> Requirement
Would you please copy the part of the material below that opens with the line containing "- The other" and closes with the line containing "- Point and"? Copy it exactly, and only it.

> Raw data
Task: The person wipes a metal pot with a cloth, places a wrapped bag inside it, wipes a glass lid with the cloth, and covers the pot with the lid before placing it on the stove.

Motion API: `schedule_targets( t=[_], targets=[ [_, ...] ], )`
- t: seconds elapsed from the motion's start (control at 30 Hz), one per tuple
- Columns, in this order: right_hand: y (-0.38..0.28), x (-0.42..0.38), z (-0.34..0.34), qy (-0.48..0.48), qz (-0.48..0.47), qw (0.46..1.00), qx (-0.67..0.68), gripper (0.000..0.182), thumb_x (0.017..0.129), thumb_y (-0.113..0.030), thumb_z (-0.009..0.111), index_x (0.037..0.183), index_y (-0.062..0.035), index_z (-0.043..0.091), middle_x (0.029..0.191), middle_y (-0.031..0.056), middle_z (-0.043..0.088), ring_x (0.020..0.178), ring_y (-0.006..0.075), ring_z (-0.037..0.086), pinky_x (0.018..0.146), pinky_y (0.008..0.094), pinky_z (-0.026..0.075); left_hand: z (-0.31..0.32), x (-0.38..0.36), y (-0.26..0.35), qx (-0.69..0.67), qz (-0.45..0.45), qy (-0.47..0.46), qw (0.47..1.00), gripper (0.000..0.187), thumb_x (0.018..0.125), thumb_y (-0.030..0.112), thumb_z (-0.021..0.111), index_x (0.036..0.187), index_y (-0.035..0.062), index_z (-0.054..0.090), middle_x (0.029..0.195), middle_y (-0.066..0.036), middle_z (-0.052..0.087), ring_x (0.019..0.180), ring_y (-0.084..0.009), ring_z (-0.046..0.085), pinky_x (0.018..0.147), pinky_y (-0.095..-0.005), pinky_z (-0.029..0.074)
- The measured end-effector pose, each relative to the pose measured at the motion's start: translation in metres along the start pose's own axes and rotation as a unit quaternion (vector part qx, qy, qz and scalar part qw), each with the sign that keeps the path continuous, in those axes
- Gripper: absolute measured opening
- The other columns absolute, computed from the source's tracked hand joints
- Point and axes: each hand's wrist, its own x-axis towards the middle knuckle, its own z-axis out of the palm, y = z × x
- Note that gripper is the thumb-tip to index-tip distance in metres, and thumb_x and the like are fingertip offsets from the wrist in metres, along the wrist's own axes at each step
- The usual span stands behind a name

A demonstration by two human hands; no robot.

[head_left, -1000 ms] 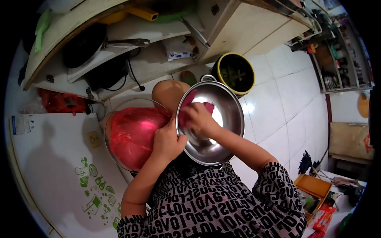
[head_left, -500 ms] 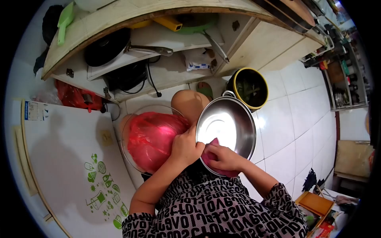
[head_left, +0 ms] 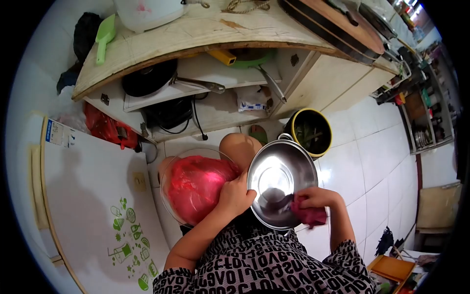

> Solution to the problem
- The other columns absolute, computed from the source's tracked hand joints
- Point and axes: each hand's wrist, its own x-axis towards the middle knuckle, its own z-axis out of the palm, y = z × x

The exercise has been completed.